■ **What you are asked to do**:
Retype all the data word for word.

■ **Collected material**:

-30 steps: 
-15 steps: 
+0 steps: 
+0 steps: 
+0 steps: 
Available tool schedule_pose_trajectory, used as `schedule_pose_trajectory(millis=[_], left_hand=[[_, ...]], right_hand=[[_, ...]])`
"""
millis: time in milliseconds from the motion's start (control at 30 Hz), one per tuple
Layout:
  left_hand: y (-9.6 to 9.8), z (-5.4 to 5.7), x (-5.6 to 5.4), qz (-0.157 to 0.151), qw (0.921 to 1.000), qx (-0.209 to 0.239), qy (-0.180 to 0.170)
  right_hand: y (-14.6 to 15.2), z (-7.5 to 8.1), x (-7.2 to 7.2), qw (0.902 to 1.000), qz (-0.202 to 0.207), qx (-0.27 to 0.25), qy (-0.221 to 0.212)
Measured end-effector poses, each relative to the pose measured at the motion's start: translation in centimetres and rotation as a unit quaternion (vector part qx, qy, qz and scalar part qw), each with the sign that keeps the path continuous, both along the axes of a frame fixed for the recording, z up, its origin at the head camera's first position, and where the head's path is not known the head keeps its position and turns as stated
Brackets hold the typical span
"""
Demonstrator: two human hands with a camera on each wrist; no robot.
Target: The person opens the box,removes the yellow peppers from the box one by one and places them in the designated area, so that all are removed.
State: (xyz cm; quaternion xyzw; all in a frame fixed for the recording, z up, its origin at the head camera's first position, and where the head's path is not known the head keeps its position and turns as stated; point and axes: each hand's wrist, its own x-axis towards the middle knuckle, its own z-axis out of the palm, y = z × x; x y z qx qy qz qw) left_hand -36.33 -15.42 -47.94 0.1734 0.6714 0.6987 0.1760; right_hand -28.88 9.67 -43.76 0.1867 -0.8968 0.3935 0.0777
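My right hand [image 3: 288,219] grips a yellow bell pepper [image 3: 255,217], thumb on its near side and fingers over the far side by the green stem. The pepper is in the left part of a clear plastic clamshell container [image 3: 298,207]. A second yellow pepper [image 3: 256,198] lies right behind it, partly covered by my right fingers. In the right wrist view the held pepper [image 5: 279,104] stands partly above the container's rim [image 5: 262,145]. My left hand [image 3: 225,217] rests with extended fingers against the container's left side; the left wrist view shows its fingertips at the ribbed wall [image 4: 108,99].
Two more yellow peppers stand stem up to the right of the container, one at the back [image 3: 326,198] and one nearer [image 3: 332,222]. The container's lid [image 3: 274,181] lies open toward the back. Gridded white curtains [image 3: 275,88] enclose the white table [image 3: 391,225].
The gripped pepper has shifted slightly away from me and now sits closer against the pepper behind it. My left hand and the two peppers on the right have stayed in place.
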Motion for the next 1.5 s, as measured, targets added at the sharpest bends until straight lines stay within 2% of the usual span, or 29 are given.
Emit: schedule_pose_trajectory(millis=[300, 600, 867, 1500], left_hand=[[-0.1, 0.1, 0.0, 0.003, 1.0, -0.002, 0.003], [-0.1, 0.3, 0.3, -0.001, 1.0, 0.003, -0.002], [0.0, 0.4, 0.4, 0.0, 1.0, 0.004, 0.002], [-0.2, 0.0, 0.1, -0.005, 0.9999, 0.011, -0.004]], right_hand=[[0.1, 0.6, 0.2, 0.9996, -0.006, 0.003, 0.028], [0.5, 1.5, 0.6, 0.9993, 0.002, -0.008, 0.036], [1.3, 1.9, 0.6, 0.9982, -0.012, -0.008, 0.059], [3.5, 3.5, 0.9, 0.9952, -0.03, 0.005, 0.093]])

■ **Reply**:
-30 steps: 
-15 steps: 
+0 steps: 
+0 steps: 
+0 steps: 
Available tool schedule_pose_trajectory, used as `schedule_pose_trajectory(millis=[_], left_hand=[[_, ...]], right_hand=[[_, ...]])`
"""
millis: time in milliseconds from the motion's start (control at 30 Hz), one per tuple
Layout:
  left_hand: y (-9.6 to 9.8), z (-5.4 to 5.7), x (-5.6 to 5.4), qz (-0.157 to 0.151), qw (0.921 to 1.000), qx (-0.209 to 0.239), qy (-0.180 to 0.170)
  right_hand: y (-14.6 to 15.2), z (-7.5 to 8.1), x (-7.2 to 7.2), qw (0.902 to 1.000), qz (-0.202 to 0.207), qx (-0.27 to 0.25), qy (-0.221 to 0.212)
Measured end-effector poses, each relative to the pose measured at the motion's start: translation in centimetres and rotation as a unit quaternion (vector part qx, qy, qz and scalar part qw), each with the sign that keeps the path continuous, both along the axes of a frame fixed for the recording, z up, its origin at the head camera's first position, and where the head's path is not known the head keeps its position and turns as stated
Brackets hold the typical span
"""
Demonstrator: two human hands with a camera on each wrist; no robot.
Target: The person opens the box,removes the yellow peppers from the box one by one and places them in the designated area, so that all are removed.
State: (xyz cm; quaternion xyzw; all in a frame fixed for the recording, z up, its origin at the head camera's first position, and where the head's path is not known the head keeps its position and turns as stated; point and axes: each hand's wrist, its own x-axis towards the middle knuckle, its own z-axis out of the palm, y = z × x; x y z qx qy qz qw) left_hand -36.33 -15.42 -47.94 0.1734 0.6714 0.6987 0.1760; right_hand -28.88 9.67 -43.76 0.1867 -0.8968 0.3935 0.0777
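My right hand [image 3: 288,219] grips a yellow bell pepper [image 3: 255,217], thumb on its near side and fingers over the far side by the green stem. The pepper is in the left part of a clear plastic clamshell container [image 3: 298,207]. A second yellow pepper [image 3: 256,198] lies right behind it, partly covered by my right fingers. In the right wrist view the held pepper [image 5: 279,104] stands partly above the container's rim [image 5: 262,145]. My left hand [image 3: 225,217] rests with extended fingers against the container's left side; the left wrist view shows its fingertips at the ribbed wall [image 4: 108,99].
Two more yellow peppers stand stem up to the right of the container, one at the back [image 3: 326,198] and one nearer [image 3: 332,222]. The container's lid [image 3: 274,181] lies open toward the back. Gridded white curtains [image 3: 275,88] enclose the white table [image 3: 391,225].
The gripped pepper has shifted slightly away from me and now sits closer against the pepper behind it. My left hand and the two peppers on the right have stayed in place.
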Motion for the next 1.5 s, as measured, targets added at the sharpest bends until straight lines stay within 2% of the usual span, or 29 are given.
Emit: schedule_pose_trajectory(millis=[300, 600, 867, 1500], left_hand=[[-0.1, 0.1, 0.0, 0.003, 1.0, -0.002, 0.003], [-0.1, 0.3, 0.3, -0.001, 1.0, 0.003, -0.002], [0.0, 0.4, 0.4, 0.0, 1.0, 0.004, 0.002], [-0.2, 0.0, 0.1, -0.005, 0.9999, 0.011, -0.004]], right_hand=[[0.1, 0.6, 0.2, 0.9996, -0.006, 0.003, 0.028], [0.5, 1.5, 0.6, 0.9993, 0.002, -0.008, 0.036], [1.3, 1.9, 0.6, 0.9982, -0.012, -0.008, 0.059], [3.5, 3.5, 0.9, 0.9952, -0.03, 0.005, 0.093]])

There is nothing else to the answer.